Loto-Quebec’s eight-minute immersive experience is designed to complement its existing counselling program, which is available to lottery winners of more than $25,000. That’s around 1,500 people per year.
Pitfalls of Hitting it Big
The VR headset experience plunges winners into scenarios they might find themselves in, for example, with pushy friends, relatives or colleagues who are anxious to get their hands on a slice of the windfall.
“One of the situations that they’re put in is they’re at a party at someone’s house with friends and family and the mother pops into the frame and says ‘Congratulations!’ and then goes on to talk about how she’s always dreamed about having a condo in Florida,” says LeCompte.
“They’re all just little situations where the person is speaking to you… And it just prepares them for what might be coming once they walk out the door with their check.”
There is no obligation for new winners to take the virtual reality experience, although LeCompte says it “sensitizes them better than any other tool” to the pitfalls of winning the lottery.
While hitting the jackpot affects different people in very different ways, says LeCompte, it brings very big changes to people’s lives, forcing them to make difficult financial and emotional decisions which can often cause problems later on.

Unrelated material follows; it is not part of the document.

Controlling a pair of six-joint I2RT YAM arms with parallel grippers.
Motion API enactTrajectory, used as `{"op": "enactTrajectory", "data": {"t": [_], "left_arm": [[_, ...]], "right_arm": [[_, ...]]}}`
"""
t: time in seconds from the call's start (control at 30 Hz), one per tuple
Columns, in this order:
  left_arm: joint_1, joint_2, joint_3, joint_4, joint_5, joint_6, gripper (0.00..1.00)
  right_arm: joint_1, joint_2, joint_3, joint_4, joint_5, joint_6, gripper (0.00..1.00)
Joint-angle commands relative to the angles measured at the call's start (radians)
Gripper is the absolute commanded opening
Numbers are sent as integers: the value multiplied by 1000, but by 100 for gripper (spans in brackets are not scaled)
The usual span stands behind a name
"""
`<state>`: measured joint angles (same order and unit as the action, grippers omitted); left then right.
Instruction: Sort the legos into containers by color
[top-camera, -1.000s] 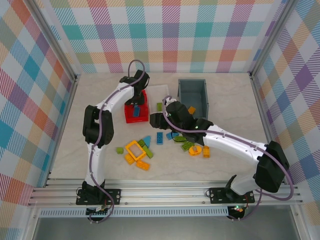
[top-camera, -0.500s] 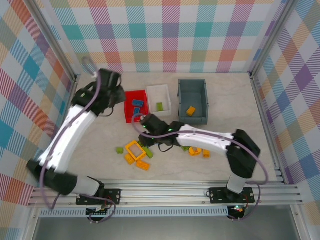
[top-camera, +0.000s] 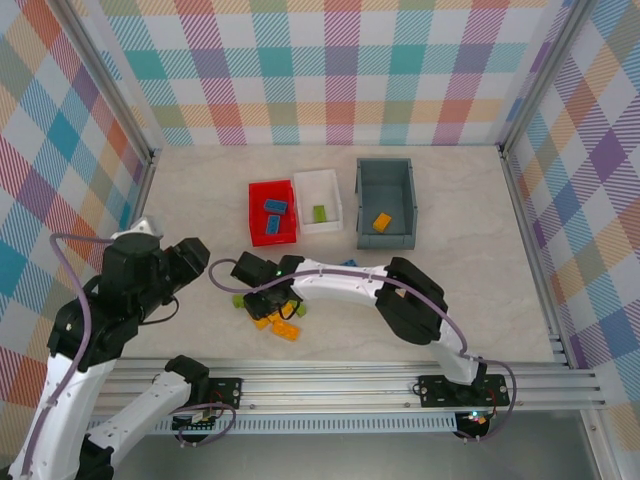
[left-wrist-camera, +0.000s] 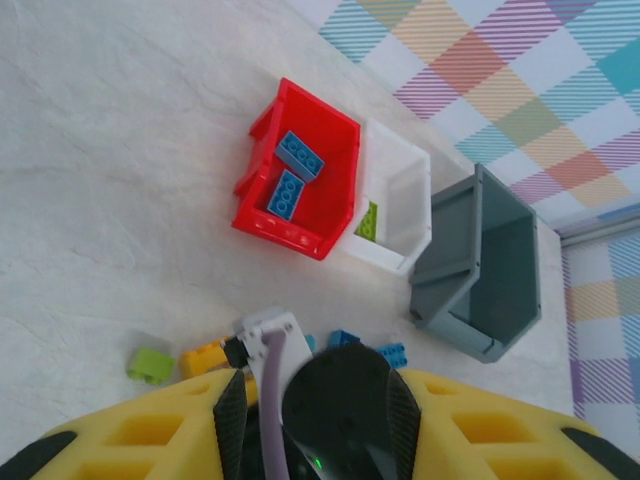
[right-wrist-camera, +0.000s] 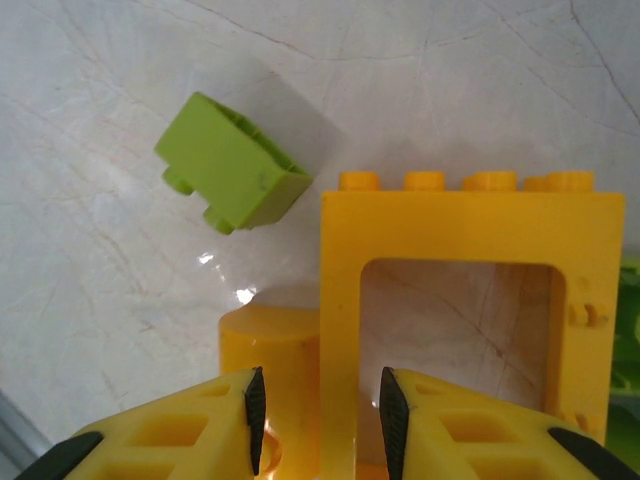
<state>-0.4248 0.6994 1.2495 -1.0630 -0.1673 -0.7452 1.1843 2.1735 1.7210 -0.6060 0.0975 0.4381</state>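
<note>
Right wrist view looks straight down on a yellow square plastic frame piece (right-wrist-camera: 465, 215) lying flat on the pale marbled tabletop (right-wrist-camera: 100, 300), with a row of studs along its far edge. The right gripper (right-wrist-camera: 320, 400) straddles one side bar of the frame with its jaws drawn narrow. It seems to pinch that bar, though the contact sits at the very bottom of the picture and is hard to judge. A yellow round plastic piece (right-wrist-camera: 265, 340) touches the outer face of the same bar. A lime green plastic brick (right-wrist-camera: 232, 165) lies tilted a little beyond it, apart from the frame.

From the top external camera, the right arm stretches leftward across the table, with its wrist down among the loose bricks near the front edge. Three bins stand in a row further back. The red rectangular plastic bin (top-camera: 285, 236) holds two blue studded bricks (top-camera: 273, 207). The white rectangular plastic bin (top-camera: 318, 185) touches its right side and holds one lime piece (top-camera: 319, 213). The dark grey plastic bin (top-camera: 385, 180) stands just beside that, with an orange brick (top-camera: 381, 221) inside.

The left gripper (left-wrist-camera: 318, 400) hangs high over the left of the table. Its fingers are parted by a narrow gap, with nothing between them.
</note>
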Motion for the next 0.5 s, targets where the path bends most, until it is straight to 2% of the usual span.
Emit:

The first person to try the technology was a man who scooped $500,000 on a mobile game and picked up his prize on Wednesday.
VR Sensitization
“Sensitization” is becoming an important concept in virtual reality. The United Nations has experimented with the idea that immersing people in a Syrian refugee camp, for example, can sensitize people to human suffering and increase empathy for their plight.
The Jasmine Roy Foundation has joined the project because it hopes to one day use virtual reality to fight bullying and discrimination in the workplace.
As well as making use of Loto Quebec’s help program, winners are advised to seek out help from professionals, such as psychologists to financial advisers.
The program puts is a particular emphasis on the power of learning to say no.